GOAL OF THE EXERCISE:
Every line from the start of the records below to the line containing "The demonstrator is" should be retyped exactly, that line included, and no others.

SOURCE MATERIAL:
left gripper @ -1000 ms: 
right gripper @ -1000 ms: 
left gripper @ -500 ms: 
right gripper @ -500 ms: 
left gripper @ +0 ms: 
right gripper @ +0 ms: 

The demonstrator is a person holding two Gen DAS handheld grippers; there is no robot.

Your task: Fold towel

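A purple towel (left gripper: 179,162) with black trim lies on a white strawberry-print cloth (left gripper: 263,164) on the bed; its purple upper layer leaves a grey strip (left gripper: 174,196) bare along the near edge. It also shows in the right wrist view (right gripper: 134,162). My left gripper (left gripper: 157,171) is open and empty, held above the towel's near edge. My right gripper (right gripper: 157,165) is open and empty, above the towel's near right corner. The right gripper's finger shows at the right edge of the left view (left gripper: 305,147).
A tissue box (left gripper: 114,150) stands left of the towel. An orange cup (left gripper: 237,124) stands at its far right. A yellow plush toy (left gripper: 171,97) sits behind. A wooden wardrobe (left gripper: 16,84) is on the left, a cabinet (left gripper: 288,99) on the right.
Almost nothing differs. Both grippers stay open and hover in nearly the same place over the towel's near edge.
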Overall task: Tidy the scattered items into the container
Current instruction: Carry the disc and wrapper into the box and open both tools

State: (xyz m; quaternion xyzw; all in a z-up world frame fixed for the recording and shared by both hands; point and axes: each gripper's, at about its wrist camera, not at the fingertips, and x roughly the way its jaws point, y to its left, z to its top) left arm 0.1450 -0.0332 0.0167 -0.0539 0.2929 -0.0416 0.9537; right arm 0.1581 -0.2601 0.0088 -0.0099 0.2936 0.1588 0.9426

PROBLEM SOLUTION:
left gripper @ -1000 ms: 
right gripper @ -1000 ms: 
left gripper @ -500 ms: 
right gripper @ -500 ms: 
left gripper @ +0 ms: 
right gripper @ +0 ms: 

The demonstrator is a person holding two Gen DAS handheld grippers; there is no robot.

Output is complete for this exercise.